*Work required*. Where the listing below has a line with "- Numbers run", write out exactly that line and every line after it, stopping after the line with "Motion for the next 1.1".

━━━ Data provided

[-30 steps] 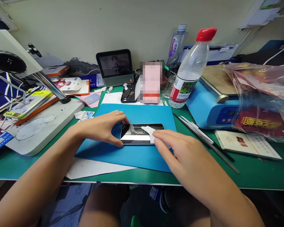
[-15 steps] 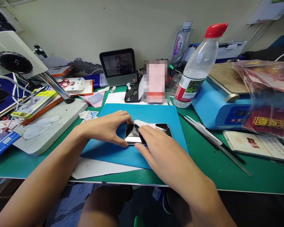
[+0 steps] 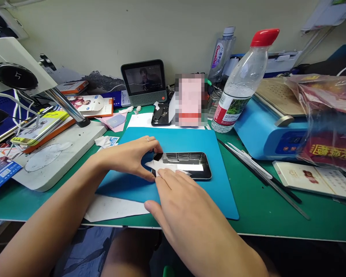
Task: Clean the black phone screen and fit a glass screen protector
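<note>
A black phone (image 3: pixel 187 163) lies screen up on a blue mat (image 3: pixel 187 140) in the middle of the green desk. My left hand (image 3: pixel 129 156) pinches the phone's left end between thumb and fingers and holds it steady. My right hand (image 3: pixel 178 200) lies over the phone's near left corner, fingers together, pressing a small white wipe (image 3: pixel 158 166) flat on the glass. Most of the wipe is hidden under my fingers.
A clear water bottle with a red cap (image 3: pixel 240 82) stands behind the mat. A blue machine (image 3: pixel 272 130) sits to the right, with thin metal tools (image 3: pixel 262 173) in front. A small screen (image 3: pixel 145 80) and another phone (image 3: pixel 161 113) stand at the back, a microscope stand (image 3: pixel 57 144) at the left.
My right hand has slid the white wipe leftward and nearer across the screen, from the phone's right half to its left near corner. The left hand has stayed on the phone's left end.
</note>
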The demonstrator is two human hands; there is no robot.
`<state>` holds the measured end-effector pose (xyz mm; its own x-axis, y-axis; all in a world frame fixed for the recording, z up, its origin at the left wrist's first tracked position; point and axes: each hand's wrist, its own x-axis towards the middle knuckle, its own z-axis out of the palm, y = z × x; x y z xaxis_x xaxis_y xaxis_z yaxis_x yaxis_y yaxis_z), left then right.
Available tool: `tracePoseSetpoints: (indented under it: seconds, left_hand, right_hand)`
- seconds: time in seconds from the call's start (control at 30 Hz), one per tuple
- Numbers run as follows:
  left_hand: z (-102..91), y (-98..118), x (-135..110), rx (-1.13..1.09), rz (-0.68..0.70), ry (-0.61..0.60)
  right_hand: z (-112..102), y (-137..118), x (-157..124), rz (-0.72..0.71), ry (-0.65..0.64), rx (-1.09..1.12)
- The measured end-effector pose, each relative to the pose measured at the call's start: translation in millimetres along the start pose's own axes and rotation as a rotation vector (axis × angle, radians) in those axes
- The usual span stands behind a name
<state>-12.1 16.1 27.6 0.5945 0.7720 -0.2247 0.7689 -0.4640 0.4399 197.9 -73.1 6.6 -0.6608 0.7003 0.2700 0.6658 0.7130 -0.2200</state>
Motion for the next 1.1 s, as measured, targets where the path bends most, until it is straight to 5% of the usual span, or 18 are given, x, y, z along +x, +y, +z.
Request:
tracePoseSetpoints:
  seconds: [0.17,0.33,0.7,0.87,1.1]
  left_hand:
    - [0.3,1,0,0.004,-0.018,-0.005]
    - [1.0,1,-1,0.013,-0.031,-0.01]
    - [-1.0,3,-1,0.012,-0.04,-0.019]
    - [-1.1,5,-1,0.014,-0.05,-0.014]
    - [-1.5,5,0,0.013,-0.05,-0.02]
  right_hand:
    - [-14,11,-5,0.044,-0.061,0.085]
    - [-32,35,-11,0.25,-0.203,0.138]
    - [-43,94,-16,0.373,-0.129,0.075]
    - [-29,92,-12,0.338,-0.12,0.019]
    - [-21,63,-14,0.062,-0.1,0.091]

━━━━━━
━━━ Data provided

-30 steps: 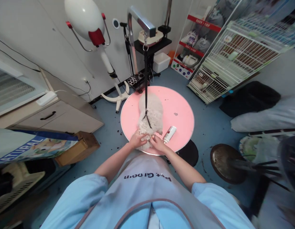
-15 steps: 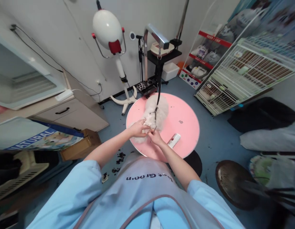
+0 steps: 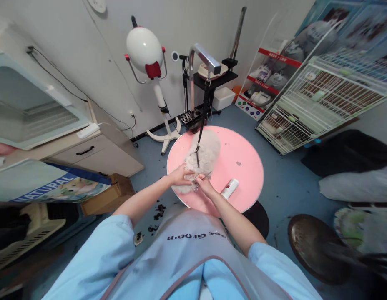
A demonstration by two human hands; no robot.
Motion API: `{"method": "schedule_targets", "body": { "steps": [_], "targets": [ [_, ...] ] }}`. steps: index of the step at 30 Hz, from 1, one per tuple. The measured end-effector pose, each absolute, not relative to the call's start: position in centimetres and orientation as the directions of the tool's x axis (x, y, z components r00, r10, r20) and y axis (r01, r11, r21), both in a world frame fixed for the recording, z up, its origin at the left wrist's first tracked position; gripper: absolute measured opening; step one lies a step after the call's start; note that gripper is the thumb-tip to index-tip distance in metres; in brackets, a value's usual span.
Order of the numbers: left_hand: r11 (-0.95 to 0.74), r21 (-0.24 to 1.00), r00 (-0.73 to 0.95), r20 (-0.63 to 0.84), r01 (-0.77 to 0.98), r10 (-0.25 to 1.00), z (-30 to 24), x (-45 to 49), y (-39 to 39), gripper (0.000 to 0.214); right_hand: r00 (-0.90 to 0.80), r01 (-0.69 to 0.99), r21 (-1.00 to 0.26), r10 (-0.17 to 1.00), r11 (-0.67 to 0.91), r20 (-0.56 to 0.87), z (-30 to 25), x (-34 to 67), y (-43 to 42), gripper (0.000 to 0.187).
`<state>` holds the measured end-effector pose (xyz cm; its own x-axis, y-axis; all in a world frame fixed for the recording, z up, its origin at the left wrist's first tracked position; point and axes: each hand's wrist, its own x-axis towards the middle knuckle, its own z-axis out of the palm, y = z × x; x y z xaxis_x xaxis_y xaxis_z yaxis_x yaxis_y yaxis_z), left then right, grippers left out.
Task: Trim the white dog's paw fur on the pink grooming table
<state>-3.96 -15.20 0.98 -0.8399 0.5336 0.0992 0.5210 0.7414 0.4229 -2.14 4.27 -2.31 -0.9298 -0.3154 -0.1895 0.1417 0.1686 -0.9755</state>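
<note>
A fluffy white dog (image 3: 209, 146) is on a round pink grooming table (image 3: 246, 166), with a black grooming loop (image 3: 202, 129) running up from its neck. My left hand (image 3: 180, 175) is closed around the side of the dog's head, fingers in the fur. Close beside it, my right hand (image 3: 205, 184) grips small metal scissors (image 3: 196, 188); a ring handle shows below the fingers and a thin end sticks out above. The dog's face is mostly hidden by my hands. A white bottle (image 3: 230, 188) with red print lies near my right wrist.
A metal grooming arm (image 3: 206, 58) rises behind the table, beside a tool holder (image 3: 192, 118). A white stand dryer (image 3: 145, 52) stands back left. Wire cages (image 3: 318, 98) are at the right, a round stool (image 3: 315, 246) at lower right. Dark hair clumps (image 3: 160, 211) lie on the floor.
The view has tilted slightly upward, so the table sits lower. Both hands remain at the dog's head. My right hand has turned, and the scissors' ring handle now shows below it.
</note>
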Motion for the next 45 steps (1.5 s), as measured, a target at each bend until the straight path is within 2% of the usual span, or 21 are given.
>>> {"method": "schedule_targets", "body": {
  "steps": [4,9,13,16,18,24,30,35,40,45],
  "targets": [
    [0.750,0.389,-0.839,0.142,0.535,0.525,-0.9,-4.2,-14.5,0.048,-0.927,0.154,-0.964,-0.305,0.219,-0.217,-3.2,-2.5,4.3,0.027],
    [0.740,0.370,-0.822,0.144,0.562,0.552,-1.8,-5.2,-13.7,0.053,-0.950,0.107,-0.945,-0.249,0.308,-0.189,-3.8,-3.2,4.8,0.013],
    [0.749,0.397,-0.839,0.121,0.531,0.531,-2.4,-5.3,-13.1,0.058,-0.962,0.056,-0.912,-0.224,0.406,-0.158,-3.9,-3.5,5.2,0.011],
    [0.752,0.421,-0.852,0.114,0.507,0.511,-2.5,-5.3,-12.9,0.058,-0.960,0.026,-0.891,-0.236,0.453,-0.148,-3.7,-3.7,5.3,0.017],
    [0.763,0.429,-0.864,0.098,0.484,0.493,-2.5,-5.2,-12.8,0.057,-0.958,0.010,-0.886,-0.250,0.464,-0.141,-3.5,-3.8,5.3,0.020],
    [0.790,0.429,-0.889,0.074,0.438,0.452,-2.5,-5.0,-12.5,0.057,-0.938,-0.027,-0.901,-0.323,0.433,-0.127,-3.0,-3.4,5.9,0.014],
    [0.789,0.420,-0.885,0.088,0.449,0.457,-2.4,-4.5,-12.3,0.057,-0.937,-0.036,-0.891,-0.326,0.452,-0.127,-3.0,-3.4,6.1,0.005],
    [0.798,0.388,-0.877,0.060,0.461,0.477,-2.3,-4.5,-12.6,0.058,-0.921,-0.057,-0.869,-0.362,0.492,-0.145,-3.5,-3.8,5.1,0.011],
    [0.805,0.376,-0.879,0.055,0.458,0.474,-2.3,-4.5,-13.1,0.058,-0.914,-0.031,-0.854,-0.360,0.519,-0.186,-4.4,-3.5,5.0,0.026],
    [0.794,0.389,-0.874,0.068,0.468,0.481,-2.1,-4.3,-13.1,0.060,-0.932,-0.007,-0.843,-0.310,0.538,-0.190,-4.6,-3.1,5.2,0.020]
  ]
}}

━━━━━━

*Response area*.
- Numbers run as follows:
  left_hand: z (-102..91), y (-98..118), x (-135..110), rx (-1.13..1.09), rz (-0.68..0.70), ry (-0.61..0.60)
  right_hand: z (-112..102), y (-137..118), x (-157..124), rz (-0.72..0.71), ry (-0.65..0.64), rx (-1.09..1.12)
- The measured end-effector pose, each relative to the pose measured at the call's start: translation in millimetres along the start pose's own axes and rotation as a rotation vector (axis × angle, radians) in those axes
- The usual span stands behind a name
<state>-12.1 16.1 27.6 0.5945 0.7720 -0.2247 0.7689 -0.4640 0.4399 197.9 -73.1 6.6 -0.6608 0.7003 0.2700 0.6658 0.7130 -0.2200</state>
Motion for the next 1.1 s, as measured, targets where the path bends most, until it is straight to 5% of the usual span, or 18 are given, x, y, z along +x, +y, +z.

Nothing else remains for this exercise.